Village shamans join campaign to abolish Chhaupadi

Published On: October 25, 2016 12:50 AM NPT By: Suman Malla

MUGU , Oct 25: In what appears to be a positive sign for social change, shamans of the district have joined the campaign to abolish social stigma around menstruation. 

Earlier women used to get confined to a shed during their periods. People used to be superstitious, considering menstruating women as “untouchables”. The situation has changed now. 

There is competition among locals to declare their village a “Chhaupadi-free zone”. Six village development committees (VDCs) of the district have been organizing various activities to abolish the tradition. 

One example is Sobha VDC, which was declared a Chhaupadi-free village in 2013. Shamans, who once used to direct locals not to touch women during their periods, have now been involved in anti-Chhaupadi campaign. 

“I used to avoid the areas tread by menstruating women. I wouldn't touch them or eat the things touched by them, thinking that it will displease the deities. But now that times are changing, I don't follow that practice anymore. I have been going from door to door to educate the villagers regarding this matter,” said Tirtha Bam, a shaman of Pina VDC, ward number -5.

According to this custom, women shouldn't consume dairy products or enter the house during menstruation as doing so will irk the deities of the household. They are sent outside to live in makeshift tents during this period which lasts for 5-7 days.

“I haven't seen anyone follow this practice in our village since three years.
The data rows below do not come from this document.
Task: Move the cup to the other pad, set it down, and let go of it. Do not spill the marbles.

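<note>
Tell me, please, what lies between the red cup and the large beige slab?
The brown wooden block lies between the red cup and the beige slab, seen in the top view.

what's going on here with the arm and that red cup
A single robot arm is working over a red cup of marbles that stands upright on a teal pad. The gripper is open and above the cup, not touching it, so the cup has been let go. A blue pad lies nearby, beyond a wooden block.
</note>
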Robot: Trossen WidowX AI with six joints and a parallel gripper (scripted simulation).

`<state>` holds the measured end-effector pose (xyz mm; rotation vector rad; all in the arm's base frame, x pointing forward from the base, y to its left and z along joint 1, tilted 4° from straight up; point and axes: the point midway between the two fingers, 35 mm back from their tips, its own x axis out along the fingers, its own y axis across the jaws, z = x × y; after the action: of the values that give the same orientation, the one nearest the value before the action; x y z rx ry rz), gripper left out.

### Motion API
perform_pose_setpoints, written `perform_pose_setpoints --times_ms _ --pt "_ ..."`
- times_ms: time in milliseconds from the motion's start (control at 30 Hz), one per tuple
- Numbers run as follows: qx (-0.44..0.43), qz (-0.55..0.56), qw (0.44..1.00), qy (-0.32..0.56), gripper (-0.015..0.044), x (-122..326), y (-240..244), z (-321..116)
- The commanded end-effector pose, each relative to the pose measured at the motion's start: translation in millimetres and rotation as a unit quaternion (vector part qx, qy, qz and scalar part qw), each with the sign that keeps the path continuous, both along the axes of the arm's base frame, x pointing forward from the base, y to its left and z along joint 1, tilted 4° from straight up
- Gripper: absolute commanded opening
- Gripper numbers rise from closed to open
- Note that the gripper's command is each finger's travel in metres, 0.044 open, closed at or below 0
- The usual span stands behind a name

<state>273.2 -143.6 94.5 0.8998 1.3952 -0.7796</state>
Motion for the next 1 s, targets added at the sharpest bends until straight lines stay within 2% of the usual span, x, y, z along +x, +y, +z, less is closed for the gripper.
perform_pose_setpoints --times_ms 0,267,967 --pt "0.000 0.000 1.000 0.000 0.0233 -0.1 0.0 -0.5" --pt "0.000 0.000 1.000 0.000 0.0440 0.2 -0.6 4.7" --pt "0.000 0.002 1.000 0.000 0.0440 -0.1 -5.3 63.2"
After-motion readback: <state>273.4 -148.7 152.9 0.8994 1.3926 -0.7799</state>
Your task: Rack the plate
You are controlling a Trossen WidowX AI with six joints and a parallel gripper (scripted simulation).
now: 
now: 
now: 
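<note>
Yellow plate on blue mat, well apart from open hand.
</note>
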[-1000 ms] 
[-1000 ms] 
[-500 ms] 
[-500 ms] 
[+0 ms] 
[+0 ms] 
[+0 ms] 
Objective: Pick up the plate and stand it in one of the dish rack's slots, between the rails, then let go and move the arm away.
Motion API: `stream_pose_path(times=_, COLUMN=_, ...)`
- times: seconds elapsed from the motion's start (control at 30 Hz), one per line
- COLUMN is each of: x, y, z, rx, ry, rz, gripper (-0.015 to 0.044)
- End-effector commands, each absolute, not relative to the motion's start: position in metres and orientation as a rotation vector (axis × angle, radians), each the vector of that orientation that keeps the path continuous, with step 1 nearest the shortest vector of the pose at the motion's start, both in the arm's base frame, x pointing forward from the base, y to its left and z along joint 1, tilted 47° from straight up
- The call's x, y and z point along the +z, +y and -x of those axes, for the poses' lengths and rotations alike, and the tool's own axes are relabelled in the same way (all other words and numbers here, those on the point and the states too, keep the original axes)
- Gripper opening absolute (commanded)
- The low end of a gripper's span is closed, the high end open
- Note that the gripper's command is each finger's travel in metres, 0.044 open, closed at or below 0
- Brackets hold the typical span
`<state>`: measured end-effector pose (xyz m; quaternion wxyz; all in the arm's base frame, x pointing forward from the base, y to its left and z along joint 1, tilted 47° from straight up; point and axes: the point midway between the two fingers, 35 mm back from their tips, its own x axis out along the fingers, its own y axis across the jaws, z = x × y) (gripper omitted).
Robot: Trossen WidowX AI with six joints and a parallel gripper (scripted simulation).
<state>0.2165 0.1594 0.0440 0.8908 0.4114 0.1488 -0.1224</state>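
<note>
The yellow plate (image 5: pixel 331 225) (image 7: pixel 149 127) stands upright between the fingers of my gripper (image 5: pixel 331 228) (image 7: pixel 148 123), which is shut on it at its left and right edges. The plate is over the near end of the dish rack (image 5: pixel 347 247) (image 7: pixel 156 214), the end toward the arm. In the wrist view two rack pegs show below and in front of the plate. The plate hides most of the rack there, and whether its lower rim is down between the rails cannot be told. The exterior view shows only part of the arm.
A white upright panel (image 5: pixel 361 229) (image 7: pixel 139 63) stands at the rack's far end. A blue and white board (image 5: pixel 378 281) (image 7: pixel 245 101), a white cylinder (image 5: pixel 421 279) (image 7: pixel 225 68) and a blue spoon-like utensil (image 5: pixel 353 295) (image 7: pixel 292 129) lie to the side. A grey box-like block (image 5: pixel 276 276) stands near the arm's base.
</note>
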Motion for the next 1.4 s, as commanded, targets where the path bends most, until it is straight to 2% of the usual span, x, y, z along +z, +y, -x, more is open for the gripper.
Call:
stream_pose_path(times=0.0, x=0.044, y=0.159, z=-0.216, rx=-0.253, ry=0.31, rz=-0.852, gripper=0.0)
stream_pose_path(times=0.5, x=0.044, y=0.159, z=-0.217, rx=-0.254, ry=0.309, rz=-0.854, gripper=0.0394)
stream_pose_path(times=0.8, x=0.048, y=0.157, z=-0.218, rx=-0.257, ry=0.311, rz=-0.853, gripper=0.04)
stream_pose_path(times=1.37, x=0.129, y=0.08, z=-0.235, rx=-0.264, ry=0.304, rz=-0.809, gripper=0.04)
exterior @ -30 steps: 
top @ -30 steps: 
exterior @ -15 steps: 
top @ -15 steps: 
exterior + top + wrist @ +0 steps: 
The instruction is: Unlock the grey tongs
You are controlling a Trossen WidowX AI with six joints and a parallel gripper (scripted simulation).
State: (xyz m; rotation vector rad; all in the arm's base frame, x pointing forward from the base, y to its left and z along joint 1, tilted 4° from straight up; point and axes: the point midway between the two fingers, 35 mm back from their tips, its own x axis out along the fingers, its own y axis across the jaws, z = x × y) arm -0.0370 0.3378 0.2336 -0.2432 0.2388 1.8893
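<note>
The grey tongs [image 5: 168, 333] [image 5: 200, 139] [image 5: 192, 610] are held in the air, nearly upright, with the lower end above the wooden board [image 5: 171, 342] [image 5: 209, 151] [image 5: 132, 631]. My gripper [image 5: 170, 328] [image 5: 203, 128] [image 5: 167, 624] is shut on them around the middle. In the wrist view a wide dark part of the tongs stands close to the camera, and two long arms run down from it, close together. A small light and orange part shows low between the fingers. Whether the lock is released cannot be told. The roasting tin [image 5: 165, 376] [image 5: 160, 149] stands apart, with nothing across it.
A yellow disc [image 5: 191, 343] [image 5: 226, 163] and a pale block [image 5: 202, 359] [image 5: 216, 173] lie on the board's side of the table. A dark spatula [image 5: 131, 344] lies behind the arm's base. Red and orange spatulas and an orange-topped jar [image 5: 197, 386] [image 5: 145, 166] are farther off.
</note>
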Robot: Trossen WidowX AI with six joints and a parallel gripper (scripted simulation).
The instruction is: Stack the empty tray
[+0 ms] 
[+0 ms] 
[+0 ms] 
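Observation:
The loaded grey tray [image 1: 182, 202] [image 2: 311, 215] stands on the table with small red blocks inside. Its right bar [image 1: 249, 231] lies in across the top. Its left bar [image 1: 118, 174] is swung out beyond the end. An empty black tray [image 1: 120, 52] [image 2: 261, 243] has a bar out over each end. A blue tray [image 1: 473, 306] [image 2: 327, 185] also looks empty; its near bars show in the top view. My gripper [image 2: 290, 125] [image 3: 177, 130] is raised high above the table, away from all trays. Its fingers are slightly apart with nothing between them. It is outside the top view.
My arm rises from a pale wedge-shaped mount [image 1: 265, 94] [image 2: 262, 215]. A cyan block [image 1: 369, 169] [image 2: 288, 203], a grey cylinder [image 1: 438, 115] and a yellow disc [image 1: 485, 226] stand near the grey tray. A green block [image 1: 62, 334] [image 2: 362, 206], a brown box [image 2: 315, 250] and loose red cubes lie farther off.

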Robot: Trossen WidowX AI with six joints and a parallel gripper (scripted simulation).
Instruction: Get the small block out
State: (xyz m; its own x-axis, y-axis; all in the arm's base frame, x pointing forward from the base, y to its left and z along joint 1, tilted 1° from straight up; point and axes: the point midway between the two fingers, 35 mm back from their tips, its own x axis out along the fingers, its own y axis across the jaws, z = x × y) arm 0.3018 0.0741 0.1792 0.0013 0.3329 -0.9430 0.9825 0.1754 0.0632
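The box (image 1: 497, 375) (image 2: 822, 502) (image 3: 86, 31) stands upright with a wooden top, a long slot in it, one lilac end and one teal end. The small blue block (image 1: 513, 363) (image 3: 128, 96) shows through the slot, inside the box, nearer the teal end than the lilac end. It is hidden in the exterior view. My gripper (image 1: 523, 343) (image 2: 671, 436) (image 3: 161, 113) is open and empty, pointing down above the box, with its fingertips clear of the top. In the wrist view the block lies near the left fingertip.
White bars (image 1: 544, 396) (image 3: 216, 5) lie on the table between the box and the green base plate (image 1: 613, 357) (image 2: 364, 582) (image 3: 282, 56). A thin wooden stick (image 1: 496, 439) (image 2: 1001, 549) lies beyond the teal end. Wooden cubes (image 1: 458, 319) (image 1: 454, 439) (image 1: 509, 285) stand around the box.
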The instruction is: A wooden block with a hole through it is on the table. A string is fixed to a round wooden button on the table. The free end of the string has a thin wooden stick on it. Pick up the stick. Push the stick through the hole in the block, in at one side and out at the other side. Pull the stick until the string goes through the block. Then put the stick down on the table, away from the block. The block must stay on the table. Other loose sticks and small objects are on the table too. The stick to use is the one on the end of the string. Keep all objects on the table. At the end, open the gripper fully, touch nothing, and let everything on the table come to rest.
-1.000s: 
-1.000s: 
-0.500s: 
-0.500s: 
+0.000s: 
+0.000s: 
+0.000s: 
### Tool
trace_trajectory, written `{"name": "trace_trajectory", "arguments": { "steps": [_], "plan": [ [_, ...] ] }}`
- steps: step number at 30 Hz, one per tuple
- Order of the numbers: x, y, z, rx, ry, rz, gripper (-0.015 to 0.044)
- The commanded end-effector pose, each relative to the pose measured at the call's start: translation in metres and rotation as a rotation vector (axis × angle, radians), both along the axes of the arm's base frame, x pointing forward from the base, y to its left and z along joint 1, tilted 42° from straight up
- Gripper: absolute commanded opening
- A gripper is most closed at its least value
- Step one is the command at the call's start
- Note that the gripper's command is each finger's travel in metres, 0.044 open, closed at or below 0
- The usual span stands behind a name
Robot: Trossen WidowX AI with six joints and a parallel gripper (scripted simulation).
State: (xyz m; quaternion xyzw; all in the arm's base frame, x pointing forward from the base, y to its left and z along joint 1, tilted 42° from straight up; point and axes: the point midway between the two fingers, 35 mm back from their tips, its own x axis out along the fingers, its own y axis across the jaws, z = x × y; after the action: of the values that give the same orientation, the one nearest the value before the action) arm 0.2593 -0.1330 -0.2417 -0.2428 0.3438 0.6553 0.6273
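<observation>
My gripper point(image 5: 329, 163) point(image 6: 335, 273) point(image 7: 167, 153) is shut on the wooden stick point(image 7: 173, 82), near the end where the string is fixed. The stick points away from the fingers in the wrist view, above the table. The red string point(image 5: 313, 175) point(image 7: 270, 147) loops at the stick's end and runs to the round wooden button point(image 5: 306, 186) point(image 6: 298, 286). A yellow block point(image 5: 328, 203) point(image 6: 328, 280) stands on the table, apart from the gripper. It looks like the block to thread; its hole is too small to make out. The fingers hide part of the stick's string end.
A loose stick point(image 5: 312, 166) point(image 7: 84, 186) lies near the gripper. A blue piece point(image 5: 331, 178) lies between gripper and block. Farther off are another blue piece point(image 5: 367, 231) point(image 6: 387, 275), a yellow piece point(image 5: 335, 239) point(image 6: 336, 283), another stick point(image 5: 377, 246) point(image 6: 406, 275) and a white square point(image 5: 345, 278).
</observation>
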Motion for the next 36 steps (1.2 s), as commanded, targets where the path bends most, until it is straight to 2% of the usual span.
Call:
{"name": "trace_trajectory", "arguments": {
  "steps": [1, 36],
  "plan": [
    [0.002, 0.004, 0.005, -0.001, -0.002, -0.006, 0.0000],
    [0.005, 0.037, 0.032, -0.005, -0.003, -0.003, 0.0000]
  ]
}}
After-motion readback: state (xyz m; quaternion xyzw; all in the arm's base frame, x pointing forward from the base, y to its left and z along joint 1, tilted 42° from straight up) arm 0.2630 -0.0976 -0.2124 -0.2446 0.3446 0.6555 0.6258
When people heard of Sobha village going Chhaupadi free, they decided to do the same here. Even the shamans, who had been propagating this practice for centuries, are now working hard to abolish it,” said Dharmadat Buda of Rowa VDC, ward no-7.

Religious leaders from Seri, Rara, Karkiwada, Pina, Rowa and Ruga VDCs have come together to stop this practice. They have been getting support from various local committees like the District Development Committee, Village Development Committee, Children and Women Welfare Committee, Rural Himalayan Youth Development Center, Mugu, and the Ward-level Monitoring Committee.

“This practice of excluding women during menstruation has been declining steadily due to several factors like mass education, support from government and non-government organizations, and individual initiatives,” said Bhagwati Giri, head of Children and Women's Welfare Committee.